Many individuals carry beautiful memories from the World Cup of 1990 in Italy. You all surely remember the goal sensation Salvatore Schillaci that came onto the field from the bench and created magic for Italy. You can visualize Schillaci’s crazy looking eyes when he scored – Italy as a whole experienced what they called “notte magice” (magical nights) when they were watching their Azzurri. But few may know that there there is actually another Schillaci – a “not so fortunate” one, that used to play for Lazio. His name? Maurizio Schillaci, the cousin of Salvatore, who was by many, regarded as a bigger talent than his cousin Salvatore: ”Everyone said that I was better than him. Maybe I was, but I surely wasn’t as fortunate.”
Maurizio Schillaci: Background
Maurizio Schillaci made his debut at the age of seventeen in Palermo and scored 2 goals in 4 matches. In 1983 he moved to Licara where he scored an impressive 22 goals in 66 games. Maurizio was described as the more talented one of the two cousins and the former manager of Licata, Zdenek Zeman, praised the young trequartista. Zeman considered him a “great talent, a phenomenon from a technical point of view”. He even tried to obtain Maurizio when he left to coach Foggia in 1986, but the deal fell apart. The reason? Lazio bought Maurizio. Maurizio had himself described it as a dream come true to play for a top club and obtain a good contract. However, with the Biancocelesti, he scored just 1 goal in 11 games, and sadly became injury-prone, never really making himself justice at Lazio. He even got the nickname “the mystery player” because of all his time on the sidelines. It was a very difficult year when Schillaci came to Rome – not just for the player, but for the whole Biancoceleste team – as the club were relegated to the Serie B with a penalty of nine points for their involvement in the “Totonero-bis” scandal. This was a handicap that forced the team of Fascetti to the playoffs to avoid relegation in Serie C; they were saved by the goal of Fabio Poli in the decisive match against Campobasso to remain in the league.

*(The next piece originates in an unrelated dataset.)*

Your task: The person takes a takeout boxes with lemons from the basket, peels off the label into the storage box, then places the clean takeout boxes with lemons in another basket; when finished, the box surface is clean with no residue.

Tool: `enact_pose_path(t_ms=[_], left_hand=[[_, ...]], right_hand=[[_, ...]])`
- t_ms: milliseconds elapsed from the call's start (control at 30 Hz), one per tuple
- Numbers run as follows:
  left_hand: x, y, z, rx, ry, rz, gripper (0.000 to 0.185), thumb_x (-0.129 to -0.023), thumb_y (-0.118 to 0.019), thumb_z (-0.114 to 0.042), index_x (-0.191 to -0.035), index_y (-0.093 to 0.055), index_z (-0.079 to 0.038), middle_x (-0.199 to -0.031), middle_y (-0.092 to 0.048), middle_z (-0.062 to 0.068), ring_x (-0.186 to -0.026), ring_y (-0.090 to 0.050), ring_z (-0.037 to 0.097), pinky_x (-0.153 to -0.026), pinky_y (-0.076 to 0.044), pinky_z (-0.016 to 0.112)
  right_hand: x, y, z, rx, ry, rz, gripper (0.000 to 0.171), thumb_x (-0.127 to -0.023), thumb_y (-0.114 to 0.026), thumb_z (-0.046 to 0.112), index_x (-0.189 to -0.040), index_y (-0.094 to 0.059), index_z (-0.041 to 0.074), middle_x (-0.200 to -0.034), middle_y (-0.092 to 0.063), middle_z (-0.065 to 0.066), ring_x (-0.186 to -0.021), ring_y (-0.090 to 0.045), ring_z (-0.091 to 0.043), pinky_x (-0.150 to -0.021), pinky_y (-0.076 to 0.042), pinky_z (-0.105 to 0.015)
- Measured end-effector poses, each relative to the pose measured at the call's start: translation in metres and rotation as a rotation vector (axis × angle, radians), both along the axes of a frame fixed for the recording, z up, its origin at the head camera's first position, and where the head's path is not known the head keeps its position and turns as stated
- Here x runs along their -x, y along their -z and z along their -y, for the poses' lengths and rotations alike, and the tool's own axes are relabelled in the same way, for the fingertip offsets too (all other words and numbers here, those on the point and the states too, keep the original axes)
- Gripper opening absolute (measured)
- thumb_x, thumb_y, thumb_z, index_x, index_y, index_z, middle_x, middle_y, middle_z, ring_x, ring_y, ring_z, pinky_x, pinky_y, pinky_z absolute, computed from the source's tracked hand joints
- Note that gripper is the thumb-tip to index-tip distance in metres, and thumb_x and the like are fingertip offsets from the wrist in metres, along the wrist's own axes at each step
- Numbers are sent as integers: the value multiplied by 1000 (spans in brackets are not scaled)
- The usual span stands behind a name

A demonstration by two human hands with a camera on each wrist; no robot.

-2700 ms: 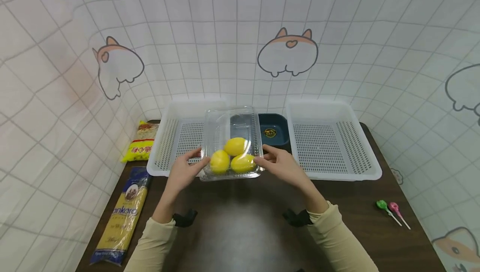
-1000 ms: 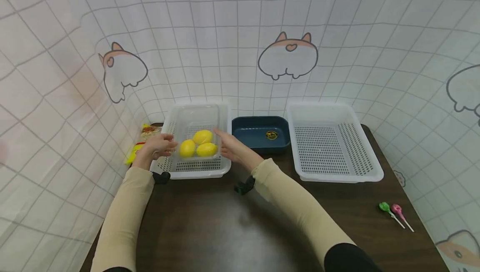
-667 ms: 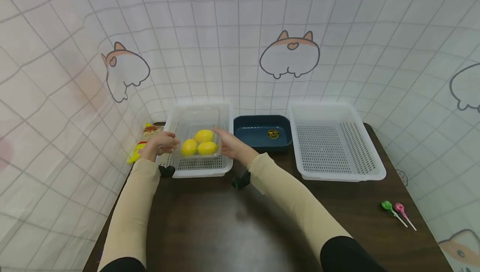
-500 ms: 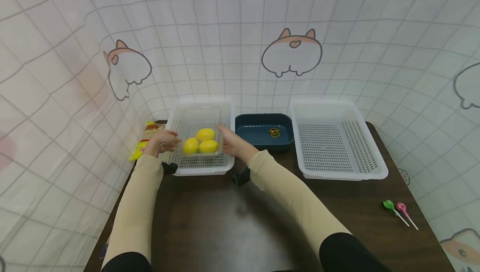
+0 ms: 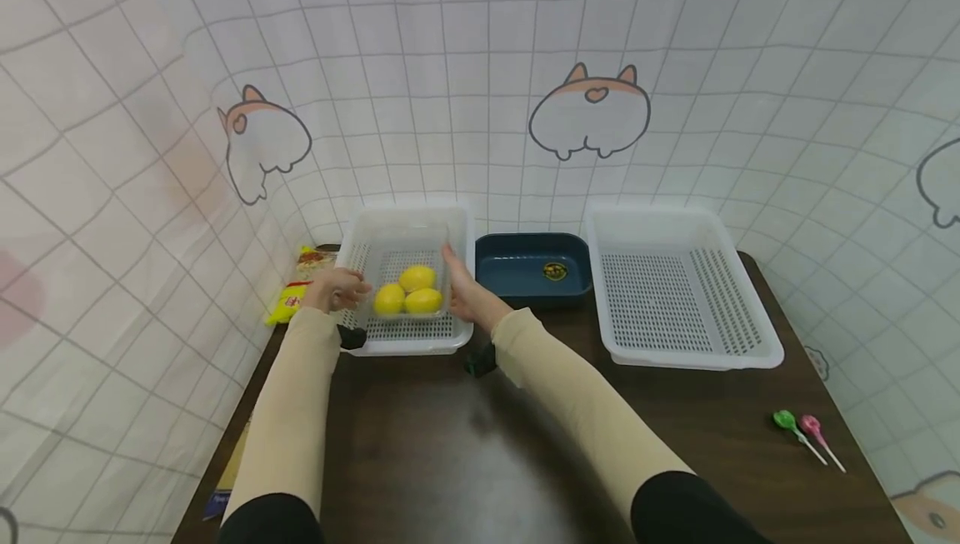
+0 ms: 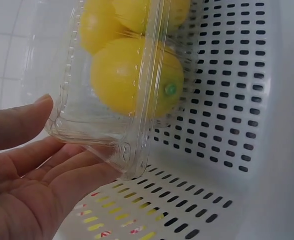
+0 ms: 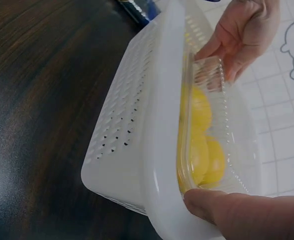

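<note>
A clear plastic clamshell box with three yellow lemons inside is within the left white perforated basket. My left hand grips the box's left side, thumb above and fingers under its rim. My right hand grips the right side. In the left wrist view the box is tilted just above the basket floor, and my left hand supports its corner. The right wrist view has my right thumb on the box's edge.
A dark blue tray sits between the left basket and a second white basket. A yellow packet lies left of the baskets, a pasta bag by the table's left edge, two lollipops at the right.
Both hands carried the box of lemons from above the table's middle left into the left basket. Over the last second it has sunk slightly lower there.
</note>
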State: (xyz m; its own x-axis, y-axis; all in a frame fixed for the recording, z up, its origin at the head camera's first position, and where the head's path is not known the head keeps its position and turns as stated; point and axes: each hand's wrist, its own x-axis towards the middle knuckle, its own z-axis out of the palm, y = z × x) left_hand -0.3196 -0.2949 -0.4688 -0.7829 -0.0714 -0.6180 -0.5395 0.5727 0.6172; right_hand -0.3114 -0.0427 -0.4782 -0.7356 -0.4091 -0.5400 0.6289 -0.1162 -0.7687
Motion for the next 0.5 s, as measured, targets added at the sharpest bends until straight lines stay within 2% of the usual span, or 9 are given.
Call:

Maurizio was then sent on loan the next season to Messina – the team former coach Zeman was at, and where his cousin Salvatore was currently playing – and later Juve Stabia before his career fell down in the lower divisions back to his old club Licata. His career never took off again because of injury problems, depression, alcoholism, and drug abuse (cocaine and heroin). He later lost his family and the custody of his children and ended his career with no money, no family, and no friends. He also nearly died because of an overdose when he was injecting a gram of cocaine into his vein.
Maurizio Schillaci has since then lived on the streets of Palermo where he is sleeping in the railway station. He is also now on a methadone program. Before this downfall, he worked for a while on “Toto’s” football school, but he quitted since his pay of 300.000 Lire a month did not cover his expenses, and because the parents of the children he was coaching often made remarks that they “did not want to take their kids to an old heroin addict”. Hurtful comments for Maurizio, who felt judged and ashamed. The two cousins do not seem to have any contact today – Maurizio has said that the only friends he now has is “the homeless that I share bread and a bed with”. He also has no contact with his two daughters: “No, let’s say I am also avoiding contact because I can’t even invite them to lunch.”
On the 1st of December in 2014, the documentary “Fuorigioco” was released. The film is written and directed by Davide Vigore and Domenico Rizzo and portrays Maurizio’s life on the streets of Palermo.